**Exercise goal**: I need the lines below from the one with "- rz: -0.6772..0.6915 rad" down to the one with "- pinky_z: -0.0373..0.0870" reproduced exactly, both ends included, and nothing else.

**Data excerpt**:
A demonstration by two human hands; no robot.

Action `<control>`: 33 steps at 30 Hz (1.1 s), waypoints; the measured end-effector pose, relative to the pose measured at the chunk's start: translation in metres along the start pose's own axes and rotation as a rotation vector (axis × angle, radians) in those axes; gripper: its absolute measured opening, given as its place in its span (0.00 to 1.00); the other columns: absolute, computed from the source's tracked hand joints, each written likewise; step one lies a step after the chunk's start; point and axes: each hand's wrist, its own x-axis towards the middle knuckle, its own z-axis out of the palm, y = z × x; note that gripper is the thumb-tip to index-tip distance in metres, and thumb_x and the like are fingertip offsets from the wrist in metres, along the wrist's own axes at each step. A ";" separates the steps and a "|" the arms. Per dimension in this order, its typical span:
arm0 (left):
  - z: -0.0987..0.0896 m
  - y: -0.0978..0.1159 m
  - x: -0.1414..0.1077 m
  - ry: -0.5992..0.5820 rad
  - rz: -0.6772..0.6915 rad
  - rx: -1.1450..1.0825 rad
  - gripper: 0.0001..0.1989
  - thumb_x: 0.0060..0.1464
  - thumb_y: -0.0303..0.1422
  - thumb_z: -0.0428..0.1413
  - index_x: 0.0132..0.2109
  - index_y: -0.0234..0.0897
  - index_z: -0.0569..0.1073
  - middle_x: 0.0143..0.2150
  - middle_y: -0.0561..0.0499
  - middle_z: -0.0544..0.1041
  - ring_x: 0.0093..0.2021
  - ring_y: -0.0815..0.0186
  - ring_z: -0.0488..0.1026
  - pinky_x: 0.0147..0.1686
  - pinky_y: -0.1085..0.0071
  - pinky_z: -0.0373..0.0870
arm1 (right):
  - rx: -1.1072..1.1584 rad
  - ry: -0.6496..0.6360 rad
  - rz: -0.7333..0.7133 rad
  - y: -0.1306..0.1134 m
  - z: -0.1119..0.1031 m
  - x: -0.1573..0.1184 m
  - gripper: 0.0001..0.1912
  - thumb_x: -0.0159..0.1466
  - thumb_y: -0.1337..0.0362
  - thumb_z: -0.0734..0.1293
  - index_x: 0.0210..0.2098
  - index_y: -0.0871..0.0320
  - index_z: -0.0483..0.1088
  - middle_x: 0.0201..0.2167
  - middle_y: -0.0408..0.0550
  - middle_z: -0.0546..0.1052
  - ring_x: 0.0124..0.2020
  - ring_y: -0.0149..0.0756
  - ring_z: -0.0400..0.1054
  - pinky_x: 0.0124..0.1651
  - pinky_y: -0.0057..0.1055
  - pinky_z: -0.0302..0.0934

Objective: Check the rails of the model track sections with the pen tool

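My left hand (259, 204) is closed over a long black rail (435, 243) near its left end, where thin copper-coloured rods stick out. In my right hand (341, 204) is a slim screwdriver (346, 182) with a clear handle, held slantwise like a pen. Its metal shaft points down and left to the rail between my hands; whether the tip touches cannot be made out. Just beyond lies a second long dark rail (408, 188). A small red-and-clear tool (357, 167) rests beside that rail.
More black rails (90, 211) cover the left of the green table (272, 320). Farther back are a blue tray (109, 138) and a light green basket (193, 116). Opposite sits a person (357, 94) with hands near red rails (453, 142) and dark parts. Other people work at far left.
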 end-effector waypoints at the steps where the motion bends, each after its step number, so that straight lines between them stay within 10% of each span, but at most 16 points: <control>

**Exercise response**:
  - rz: -0.6772..0.6915 rad
  - rx: -1.1450..1.0825 rad
  - gripper: 0.0001..0.1989
  - thumb_x: 0.0060..0.1464
  - thumb_y: -0.0303..0.1422
  - thumb_z: -0.0428..0.1413
  - index_x: 0.0132..0.2109
  - index_y: -0.0234..0.0897
  - index_z: -0.0569..0.1073
  - middle_x: 0.0143..0.2150
  - middle_y: -0.0561..0.0499
  - middle_z: -0.0544..0.1041
  - ring_x: 0.0093..0.2021
  - ring_y: -0.0815..0.0186
  - ring_z: -0.0488..0.1026
  - pinky_x: 0.0147..0.1686
  - pinky_y: -0.1085..0.0071
  - pinky_z: -0.0373..0.0870

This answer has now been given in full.